I recently had to debug a memory corruption issue, and used my new favorite tool for the job. rr is a time-traveling debugger that lets you step backward through your program to find the source of the bug.
rr runs on Linux. Windows has a tool "WinDbg" with similar capabilities. I don't know of anything like this on Mac.
It all started with this panic:
$ zig build sdl-test
thread 656166 panic: reached unreachable code
src/gui.zig:473:59: 0x46c55b in textSizeRaw (sdl-test)
var utf8 = (std.unicode.Utf8View.init(text) catch unreachable).iterator();
^
src/gui.zig:452:41: 0x423043 in textSizeEx (sdl-test)
const s = sized_font.textSizeRaw(text, max_width_sized, end_idx);
^
src/gui.zig:439:31: 0x41c229 in textSize (sdl-test)
return self.textSizeEx(text, null, null);
^
src/gui.zig:5060:50: 0x3d636b in initNoFormat (sdl-test)
const size = options.font().textSize(self.label_str);
^
src/gui.zig:5088:38: 0x370872 in labelNoFormat (sdl-test)
var lw = LabelWidget.initNoFormat(src, id_extra, str, opts);
^
src/gui.zig:3196:22: 0x37cc26 in windowHeader (sdl-test)
gui.labelNoFormat(@src(), 0, str, .{ .gravity = .center, .expand = .horizontal, .font_style = .heading });
^
src/gui.zig:6640:29: 0x4432f4 in dialogDisplay (sdl-test)
gui.windowHeader(title, "", &header_openflag);
^
src/gui.zig:2455:38: 0x3d9442 in dialogsShow (sdl-test)
if (dialog.display(dialog.id)) {
^
src/gui.zig:2464:25: 0x37187f in end (sdl-test)
self.dialogsShow();
^
/home/dvanderson/temp/gui/sdl-test.zig:321:35: 0x36a7c0 in main (sdl-test)

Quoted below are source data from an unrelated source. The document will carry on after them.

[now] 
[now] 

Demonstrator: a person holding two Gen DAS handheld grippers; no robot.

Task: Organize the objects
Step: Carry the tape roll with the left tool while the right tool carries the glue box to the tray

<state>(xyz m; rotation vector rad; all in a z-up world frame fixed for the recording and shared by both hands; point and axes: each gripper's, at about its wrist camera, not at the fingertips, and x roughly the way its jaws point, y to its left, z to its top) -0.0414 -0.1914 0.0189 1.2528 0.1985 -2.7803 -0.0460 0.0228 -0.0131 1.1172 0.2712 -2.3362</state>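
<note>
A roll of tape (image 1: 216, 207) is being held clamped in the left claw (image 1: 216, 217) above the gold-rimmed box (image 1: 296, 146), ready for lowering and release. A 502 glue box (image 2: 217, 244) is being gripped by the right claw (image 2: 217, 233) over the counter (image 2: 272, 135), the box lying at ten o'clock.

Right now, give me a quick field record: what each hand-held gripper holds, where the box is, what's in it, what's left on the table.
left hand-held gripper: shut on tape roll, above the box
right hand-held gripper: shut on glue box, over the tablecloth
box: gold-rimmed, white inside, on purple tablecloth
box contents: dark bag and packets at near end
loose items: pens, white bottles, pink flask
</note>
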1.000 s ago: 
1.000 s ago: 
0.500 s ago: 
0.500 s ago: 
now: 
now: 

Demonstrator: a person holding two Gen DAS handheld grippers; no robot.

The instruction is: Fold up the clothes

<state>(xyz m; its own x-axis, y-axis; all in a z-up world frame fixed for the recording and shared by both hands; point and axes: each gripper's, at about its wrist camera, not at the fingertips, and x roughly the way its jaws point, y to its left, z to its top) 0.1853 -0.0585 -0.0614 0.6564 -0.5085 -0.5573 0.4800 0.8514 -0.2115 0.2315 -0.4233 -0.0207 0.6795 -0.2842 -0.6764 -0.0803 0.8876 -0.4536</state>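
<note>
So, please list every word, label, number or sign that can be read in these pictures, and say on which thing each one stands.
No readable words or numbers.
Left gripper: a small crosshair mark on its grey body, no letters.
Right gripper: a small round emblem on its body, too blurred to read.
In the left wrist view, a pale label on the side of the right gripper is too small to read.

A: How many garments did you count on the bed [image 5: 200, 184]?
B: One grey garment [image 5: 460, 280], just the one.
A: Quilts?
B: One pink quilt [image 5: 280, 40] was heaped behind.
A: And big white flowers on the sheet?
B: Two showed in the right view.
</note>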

const end_micros = win.end();
^
/home/dvanderson/apps/zig-linux-x86_64-0.11.0-dev.178+27e63bb59/lib/std/start.zig:614:37: 0x373301 in main (sdl-test)
const result = root.main() catch |err| {
Some quick printf-style debugging showed me a slice ([]u8) of text was mysteriously changing from okay to garbage after some unrelated code ran. Looks like memory corruption, so let's break out the big guns:
$ rr record zig-out/bin/sdl-test
rr needs /proc/sys/kernel/perf_event_paranoid <= 1, but it is 2.
Change it to 1, or use 'rr record -n' (slow).
Consider putting 'kernel.perf_event_paranoid = 1' in /etc/sysctl.d/10-rr.conf.
See 'man 8 sysctl', 'man 5 sysctl.d' (systemd systems)
and 'man 5 sysctl.conf' (non-systemd systems) for more details.
Oh right, you have to tweak a kernel thing to get good performance:
$ sudo sysctl -w kernel.perf_event_paranoid=1
$ rr record zig-out/bin/sdl-test
rr: Saving execution to trace directory `/home/dvanderson/.local/share/rr/sdl-test-2'.
thread 656934 panic: reached unreachable code
src/gui.zig:473:59: 0x46c55b in textSizeRaw (sdl-test)
var utf8 = (std.unicode.Utf8View.init(text) catch unreachable).iterator();
^
[same stacktrace as before]
Aborted
$ rr replay
GNU gdb (Ubuntu 12.1-0ubuntu1~22.04) 12.1
Copyright (C) 2022 Free Software Foundation, Inc.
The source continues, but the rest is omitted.